Machine Learning workloads on Amazon SageMaker
Amazon SageMaker is a fully managed service that provides every developer and data scientist with the ability to build, train, and deploy machine learning (ML) models quickly. SageMaker removes the heavy lifting from each step of the machine learning process to make it easier to develop high quality models.
Traditional ML development is a complex, expensive, iterative process made even harder because there are no integrated tools for the entire machine learning workflow. You need to stitch together tools and workflows, which is time-consuming and error-prone. SageMaker solves this challenge by providing all of the components used for machine learning in a single toolset so models get to production faster with much less effort and at lower cost.

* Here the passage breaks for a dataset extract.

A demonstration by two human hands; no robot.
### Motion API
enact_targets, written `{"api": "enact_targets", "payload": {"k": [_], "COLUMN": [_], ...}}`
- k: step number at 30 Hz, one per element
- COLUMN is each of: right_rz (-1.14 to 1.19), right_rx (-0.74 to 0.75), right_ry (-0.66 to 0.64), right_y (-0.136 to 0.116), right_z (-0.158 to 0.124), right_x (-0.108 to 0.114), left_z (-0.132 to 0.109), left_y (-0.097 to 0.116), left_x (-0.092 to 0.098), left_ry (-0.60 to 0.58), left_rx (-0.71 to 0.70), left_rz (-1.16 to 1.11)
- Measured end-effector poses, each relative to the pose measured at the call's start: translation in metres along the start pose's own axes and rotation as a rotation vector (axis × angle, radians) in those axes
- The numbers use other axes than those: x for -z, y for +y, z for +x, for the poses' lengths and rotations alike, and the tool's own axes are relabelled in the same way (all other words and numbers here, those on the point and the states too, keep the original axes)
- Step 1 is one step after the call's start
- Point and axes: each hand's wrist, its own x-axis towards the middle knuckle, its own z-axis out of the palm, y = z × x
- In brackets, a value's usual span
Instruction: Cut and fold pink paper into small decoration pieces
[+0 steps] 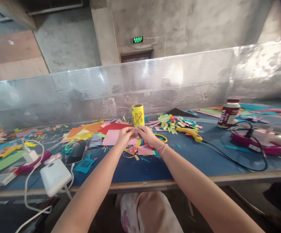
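Observation:
My left hand (125,134) and my right hand (146,134) meet above the table, their fingertips pinched close together. Whatever sits between the fingers is too small and hidden to name. Just behind them stands a yellow printed tube (137,116), upright with an open top. Pink paper (110,138) lies beside my left hand, and pink scraps (145,150) lie below the hands. A yellow loop (164,137), perhaps a scissors handle, shows next to my right wrist. A yellow glue gun (190,132) rests farther right.
Cut paper strips (171,121) are heaped behind the glue gun. A brown bottle (229,112) and a purple power strip (257,144) stand right. On the left are a phone (76,152), a white charger box (55,176) and white cables. A perforated metal screen (87,94) borders the back.

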Motion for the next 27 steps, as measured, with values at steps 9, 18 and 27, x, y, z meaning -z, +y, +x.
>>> {"api": "enact_targets", "payload": {"k": [9,18,27], "right_rz": [0.151,0.030,-0.114], "right_rx": [-0.003,0.049,0.104], "right_ry": [0.007,0.026,0.077], "right_y": [-0.0031,-0.0020,-0.0020], "right_z": [-0.0019,-0.0027,-0.0015], "right_x": [0.0010,0.0014,-0.0002], "left_z": [-0.0017,-0.0032,-0.0033], "left_y": [0.0033,0.0051,0.0036], "left_x": [-0.0033,-0.0030,-0.0040], "left_ry": [-0.003,-0.006,-0.030], "left_rx": [0.022,0.024,-0.001], "left_rz": [-0.054,-0.098,-0.113]}}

This tutorial is organised in two sessions, a technical talk on June 9th and a hands-on session on June 10th: in the tech talk, we will explain how Amazon SageMaker works, including a demo. In the lab session, you will get hands-on with Amazon SageMaker features via the CloudBank portal using CERN Single-Sign-On.
Please make sure you register and specifically sign up for the second day with your CERN email address, if you wish to take part in the hands-on training as there is a limited number of places. They will be assigned on a " first come first served" basis.
Please note that we will not use Zoom for remote connection.
Conference call details using AWS Chime for June 9th have been sent to registered participants.
As the tutorial is managed by CloudBank, detailed information about how to access the hands-on will also be made available on this page.